The problem with this is that no such people exists – only millions of humans from different nations who happen to live in a continent called Europe. Although multi-lingual, mobile types like him and I might be able to get along well in the cosmopolitan world of Imperial College, that doesn’t mean that everybody else in a United States of Europe would. He correctly notes that the EU has played an important role in suppressing the latent xenophobic and racist attitudes that many people feel following World War Two. But it is precisely because those evils are never far below the surface that we ought to be extremely wary of those who want to forge grand political projects while assuming that peoples from vastly different backgrounds will get along nicely for the sake of its continuity. As history has shown, this is particularly the case when inequality is rising and living conditions begin to decline, as they are across Europe with the gradual movement of wealth away from the West towards the developing markets. It is ironic that the recent rise of far right parties across Europe, notably in France, Hungary and Greece, is in part a reaction to the existence of the EU, rather than in spite of it.

It is well known that European Societies tend to consist of ex-pupils of European Schools, and what interests me is the extent to which these schools appear to indoctrinate their pupils with pro-EU propaganda. The USSR was a very different institution to the EU, but one can’t help being reminded of the way that Soviet schoolchildren were indoctrinated with the enlightened principles of Marxism-Leninism, even when its disastrous results were clear for all to see outside the classroom. The analogy goes further when you remember that just as Eurocrats want to create a new ‘European People’, the Soviets were convinced that they could create a ‘New Soviet Man’ – a selfless, healthy and educated enthusiast for spreading the socialist Revolution. Unlike the USSR, the EU will not slaughter millions in the name of this ideal, but the similarities are certainly instructive. Perhaps it’s just a coincidence that many of the EU’s leaders, most notably the President of the European Commission Jose Manuel Barroso, are former Maoists. Or perhaps not.
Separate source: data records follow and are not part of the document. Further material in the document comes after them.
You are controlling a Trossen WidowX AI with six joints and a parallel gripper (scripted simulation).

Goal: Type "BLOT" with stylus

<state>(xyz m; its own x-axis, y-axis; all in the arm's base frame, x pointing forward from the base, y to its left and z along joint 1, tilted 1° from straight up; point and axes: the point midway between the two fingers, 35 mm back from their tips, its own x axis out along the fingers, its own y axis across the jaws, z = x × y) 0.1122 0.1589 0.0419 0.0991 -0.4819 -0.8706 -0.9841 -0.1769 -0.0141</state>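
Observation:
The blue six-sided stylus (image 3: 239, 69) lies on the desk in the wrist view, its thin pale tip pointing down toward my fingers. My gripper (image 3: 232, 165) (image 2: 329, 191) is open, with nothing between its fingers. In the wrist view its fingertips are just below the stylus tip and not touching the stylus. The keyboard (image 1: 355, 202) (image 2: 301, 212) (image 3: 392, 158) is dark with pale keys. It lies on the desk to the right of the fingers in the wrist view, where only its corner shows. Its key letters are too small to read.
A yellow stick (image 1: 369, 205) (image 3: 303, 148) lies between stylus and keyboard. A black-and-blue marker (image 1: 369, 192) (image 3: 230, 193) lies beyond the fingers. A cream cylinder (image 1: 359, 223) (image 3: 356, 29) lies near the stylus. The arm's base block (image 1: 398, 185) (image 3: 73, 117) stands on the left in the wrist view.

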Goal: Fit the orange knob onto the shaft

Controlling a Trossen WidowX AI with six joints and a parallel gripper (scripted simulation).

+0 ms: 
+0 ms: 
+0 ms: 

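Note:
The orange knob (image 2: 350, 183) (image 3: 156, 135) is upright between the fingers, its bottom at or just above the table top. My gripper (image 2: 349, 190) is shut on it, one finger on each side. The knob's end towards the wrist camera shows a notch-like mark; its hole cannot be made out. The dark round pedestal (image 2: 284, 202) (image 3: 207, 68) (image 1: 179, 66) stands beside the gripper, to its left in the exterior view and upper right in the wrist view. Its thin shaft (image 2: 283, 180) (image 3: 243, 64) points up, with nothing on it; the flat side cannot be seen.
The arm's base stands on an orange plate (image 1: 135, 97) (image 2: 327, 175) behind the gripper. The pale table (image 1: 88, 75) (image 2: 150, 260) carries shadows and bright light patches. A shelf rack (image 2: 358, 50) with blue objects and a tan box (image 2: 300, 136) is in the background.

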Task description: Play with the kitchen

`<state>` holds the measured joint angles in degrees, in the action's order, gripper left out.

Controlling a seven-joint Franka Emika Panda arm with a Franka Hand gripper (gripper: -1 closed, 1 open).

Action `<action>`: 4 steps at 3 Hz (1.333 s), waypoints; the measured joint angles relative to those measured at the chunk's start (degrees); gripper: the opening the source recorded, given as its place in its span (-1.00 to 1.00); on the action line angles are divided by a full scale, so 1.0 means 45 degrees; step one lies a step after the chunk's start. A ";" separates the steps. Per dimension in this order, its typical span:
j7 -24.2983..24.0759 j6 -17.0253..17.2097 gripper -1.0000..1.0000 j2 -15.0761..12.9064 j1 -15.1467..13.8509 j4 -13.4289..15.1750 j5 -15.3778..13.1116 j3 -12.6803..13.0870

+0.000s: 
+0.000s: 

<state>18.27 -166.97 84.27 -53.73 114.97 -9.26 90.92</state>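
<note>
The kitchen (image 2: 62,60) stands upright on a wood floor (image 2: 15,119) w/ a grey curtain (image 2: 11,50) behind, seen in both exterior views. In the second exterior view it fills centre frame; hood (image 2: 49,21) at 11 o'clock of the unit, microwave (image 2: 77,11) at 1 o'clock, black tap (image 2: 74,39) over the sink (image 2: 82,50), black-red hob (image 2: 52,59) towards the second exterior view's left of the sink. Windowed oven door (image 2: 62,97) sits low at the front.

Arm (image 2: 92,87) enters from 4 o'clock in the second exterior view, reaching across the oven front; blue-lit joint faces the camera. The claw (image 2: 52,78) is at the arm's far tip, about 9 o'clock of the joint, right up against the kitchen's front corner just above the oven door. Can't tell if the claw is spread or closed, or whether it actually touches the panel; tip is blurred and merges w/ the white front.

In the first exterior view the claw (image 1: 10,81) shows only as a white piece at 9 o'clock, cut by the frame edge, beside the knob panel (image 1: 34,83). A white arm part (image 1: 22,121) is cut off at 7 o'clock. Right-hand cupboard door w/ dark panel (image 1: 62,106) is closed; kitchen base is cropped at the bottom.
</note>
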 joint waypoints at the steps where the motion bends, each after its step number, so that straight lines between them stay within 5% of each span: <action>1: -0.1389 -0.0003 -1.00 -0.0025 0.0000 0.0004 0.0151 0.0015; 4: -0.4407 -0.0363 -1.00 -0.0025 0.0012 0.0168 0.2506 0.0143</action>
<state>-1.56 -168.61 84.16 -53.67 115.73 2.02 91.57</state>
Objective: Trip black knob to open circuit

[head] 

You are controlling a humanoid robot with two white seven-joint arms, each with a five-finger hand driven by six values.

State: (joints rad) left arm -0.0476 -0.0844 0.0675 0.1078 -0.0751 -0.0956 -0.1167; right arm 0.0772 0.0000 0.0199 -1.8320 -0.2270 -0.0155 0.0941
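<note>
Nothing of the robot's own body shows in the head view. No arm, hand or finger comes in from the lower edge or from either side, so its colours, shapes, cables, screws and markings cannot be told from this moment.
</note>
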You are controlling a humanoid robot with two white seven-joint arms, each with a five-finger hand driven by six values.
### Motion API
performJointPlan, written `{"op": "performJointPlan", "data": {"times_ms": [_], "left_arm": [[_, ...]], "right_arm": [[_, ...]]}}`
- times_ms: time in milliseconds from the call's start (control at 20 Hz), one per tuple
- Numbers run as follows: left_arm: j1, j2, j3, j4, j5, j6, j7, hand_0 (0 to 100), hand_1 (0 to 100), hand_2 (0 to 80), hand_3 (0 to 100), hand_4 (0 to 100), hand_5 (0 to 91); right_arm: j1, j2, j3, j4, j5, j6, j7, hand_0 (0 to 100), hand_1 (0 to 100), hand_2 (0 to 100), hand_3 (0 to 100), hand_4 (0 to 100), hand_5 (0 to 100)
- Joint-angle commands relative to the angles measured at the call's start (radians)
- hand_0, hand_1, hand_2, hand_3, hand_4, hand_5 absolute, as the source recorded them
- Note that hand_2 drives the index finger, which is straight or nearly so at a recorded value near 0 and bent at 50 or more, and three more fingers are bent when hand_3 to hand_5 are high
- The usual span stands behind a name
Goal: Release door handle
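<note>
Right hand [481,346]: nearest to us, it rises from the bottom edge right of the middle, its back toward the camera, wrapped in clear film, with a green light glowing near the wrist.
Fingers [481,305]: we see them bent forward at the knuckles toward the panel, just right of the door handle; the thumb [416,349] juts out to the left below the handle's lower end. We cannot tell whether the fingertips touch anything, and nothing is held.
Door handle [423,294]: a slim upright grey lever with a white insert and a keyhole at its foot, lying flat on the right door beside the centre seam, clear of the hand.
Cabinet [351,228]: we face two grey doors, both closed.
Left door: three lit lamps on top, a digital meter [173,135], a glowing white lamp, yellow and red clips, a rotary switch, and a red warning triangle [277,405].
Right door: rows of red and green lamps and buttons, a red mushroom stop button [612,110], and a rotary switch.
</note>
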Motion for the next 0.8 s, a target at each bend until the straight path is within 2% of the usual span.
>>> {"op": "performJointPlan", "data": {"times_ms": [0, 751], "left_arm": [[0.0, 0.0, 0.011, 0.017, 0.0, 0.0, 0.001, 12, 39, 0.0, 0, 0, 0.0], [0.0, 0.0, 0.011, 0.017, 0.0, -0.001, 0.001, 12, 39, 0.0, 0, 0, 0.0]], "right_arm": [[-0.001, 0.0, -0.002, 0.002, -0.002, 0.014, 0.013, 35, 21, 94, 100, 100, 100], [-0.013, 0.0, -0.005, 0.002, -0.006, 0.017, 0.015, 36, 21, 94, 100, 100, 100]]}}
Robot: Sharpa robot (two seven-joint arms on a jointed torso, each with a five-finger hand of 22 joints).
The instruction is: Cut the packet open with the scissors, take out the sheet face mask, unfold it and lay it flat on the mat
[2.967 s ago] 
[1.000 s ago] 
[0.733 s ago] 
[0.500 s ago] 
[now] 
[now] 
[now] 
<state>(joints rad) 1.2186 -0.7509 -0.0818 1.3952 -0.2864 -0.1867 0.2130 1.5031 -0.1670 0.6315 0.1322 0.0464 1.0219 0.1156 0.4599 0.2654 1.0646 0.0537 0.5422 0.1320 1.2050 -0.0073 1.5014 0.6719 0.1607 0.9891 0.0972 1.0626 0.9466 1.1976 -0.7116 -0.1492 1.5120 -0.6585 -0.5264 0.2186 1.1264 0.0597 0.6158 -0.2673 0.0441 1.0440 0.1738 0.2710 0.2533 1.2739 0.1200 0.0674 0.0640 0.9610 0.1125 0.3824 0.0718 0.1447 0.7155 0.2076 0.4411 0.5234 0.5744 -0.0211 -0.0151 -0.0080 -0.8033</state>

Why do these people so despise the nation-state? I’d like tosuggest that graduates of European Schools who become proto-spokesmen for the EU simply lack a part of their own identity – that same part that Italian people get from going to Italian schools, or Finnish people get by going to Finnish schools. In absence of a school-time affiliation with any particular nation, these people find solace in the prospect of a new, European identity, and now want to impose this on the rest of us, most of whom are quite happy remaining Italian or Finnish first rather then European.

Being a Eurosceptic doesn’t make you xenophobic, and you can still be a fan of our continent and its peoples without supporting the EU, as I am. In fact, the consequences of greater integration could be far more disastrous than the alternative. Perhaps if you really love Europe then you ought to be a Eurosceptic by now.